– Uważamy, że największa susza dotyczy krzewów owocowych, plantacje te zajmują 9,5 proc. gruntów ornych Polski – poinformował w środę szef Zakładu Agrometeorologii IUNG prof. Andrzej Doroszewski. Jego zdaniem, najbardziej zagrożone suszą są maliny, bo ich system korzeniowy znajduje się blisko powierzchni.
Z danych Instytutu wynika, że susza dotknęła krzewy owocowe w 971 gminach kraju tj. w 31,5 proc. gmin w Polsce. Susza ta jest najbardziej odczuwalna w województwach: wielkopolskim i lubuskim, gdzie zjawisko to odnotowano na blisko 35 proc. gruntów ornych oraz w łódzkim (26,8 proc. i kujawsko-pomorskim (18,9 proc.).
Susza ma miejsce głównie na glebach słabych, piaskowych. Na glebach średnich i ciężkich susza w Polsce nie jest do tej pory notowana – zaznaczył Doroszewski.
Jak wyjaśnił, gdy zostanie stwierdzone wystąpienie suszy, oznacza to obniżkę plonu w stosunku do plonów wynikających z warunków do średnich wieloletnich. Ta obniżka wynosi 20 proc. i nieważne jest, kiedy susza wystąpiła. Wówczas 20 proc. spadek plonów liczy się dla całej gminy.
Zdaniem Doroszewskiego w przypadku długotrwałej suszy, trwającej kilka tygodni, spadek plonów może być znacznie większy. W Polsce susza odnotowywana jest już od drugiej dekady kwietnia. Według zapowiedzi meteorologów, w najbliższych dniach spodziewane są upały, co może jeszcze pogłębić deficyt wody w glebie.

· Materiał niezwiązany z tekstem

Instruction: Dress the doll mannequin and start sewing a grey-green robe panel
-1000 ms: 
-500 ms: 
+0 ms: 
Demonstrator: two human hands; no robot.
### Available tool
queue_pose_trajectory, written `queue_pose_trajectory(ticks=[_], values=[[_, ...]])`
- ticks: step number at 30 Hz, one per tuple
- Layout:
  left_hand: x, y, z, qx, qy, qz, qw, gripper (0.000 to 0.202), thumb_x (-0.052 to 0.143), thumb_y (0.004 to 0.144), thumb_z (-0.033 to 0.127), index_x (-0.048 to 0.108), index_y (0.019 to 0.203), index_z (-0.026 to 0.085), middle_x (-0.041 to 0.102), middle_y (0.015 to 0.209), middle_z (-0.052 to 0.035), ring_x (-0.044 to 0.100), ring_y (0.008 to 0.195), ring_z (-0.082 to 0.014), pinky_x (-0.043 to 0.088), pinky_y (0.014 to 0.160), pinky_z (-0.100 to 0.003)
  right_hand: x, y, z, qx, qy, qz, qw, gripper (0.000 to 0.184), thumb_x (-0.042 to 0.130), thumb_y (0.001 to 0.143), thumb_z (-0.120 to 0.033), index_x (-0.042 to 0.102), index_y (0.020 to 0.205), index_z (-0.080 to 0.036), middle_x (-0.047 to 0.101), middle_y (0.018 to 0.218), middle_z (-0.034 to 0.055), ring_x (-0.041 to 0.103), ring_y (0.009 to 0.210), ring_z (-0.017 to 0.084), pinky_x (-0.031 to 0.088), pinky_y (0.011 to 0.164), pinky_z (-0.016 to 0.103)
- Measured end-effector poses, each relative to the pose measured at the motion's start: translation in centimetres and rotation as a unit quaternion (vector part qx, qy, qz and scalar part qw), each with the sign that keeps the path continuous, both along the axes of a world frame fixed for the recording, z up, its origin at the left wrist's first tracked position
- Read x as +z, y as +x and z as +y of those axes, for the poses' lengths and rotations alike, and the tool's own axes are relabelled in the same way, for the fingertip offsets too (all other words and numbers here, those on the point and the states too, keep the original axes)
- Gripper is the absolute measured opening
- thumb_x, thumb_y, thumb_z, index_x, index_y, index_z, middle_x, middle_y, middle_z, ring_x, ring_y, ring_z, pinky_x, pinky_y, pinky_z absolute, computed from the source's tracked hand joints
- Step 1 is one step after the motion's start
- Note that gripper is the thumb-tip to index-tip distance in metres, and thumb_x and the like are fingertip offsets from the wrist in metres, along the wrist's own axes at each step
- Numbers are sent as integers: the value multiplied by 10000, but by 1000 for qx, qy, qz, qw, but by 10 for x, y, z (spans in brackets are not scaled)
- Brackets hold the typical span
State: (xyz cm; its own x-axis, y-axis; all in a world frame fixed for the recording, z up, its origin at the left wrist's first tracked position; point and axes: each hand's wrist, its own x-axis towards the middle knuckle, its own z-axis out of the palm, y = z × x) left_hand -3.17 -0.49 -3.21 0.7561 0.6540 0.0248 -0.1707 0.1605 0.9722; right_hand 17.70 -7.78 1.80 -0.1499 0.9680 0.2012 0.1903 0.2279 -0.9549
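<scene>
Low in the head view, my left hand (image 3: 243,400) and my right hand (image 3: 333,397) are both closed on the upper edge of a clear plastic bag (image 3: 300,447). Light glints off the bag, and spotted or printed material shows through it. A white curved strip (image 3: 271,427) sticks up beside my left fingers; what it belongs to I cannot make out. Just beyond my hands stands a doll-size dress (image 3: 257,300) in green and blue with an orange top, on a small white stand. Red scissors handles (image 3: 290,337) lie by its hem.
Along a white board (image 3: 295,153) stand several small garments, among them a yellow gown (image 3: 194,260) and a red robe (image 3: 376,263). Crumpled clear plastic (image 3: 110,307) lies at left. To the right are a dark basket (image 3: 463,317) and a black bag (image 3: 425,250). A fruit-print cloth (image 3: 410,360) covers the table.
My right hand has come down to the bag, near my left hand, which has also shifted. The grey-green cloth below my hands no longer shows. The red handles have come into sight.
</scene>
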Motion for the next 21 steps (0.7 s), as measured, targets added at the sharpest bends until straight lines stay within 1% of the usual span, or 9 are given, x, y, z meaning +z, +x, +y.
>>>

Suszą dotknięte są też uprawy zbóż jarych oraz truskawek. Największa powierzchnia zagrożonych tych upraw znajduje się w woj. wielkopolskim (24,5 proc. gruntów rolnych), łódzkim (17,9 proc.) i kujawsko-pomorskim (11,5 proc.). Sucho jest też w woj. lubuskim, dolnośląskim, mazowieckim i opolskim.
Susza dla truskawek i zbóż jarych występowała na 5,2 proc. gruntów ornych czyli w 522 gminach kraju (17 proc. gmin w Polsce) – zaznaczył profesor.
Natomiast na powierzchni 4,2 proc. gruntów ornych w 521 gminach, głównie w Wielkopolsce (19,5 proc.), województwie łódzkim (12,8 proc.) i kujawsko-pomorskim wystąpiła susza dla zbóż ozimych. Zagrożenie suszą odnotowano tez dla upraw roślin strączkowych (wystąpiła ona w 11 gminach w kraju). Dodał, że susza na razie nie dotyczy upraw rzepaku.
W ocenie Doroszewskiego, plony zbóż jarych mogą być o 2-3 proc. niższe od średniej wieloletniej, natomiast zbiory zbóż ozimych prawdopodobnie będą nieco wyższe od średnich wieloletnich, będą na poziomie zbliżonym do ubiegłorocznego.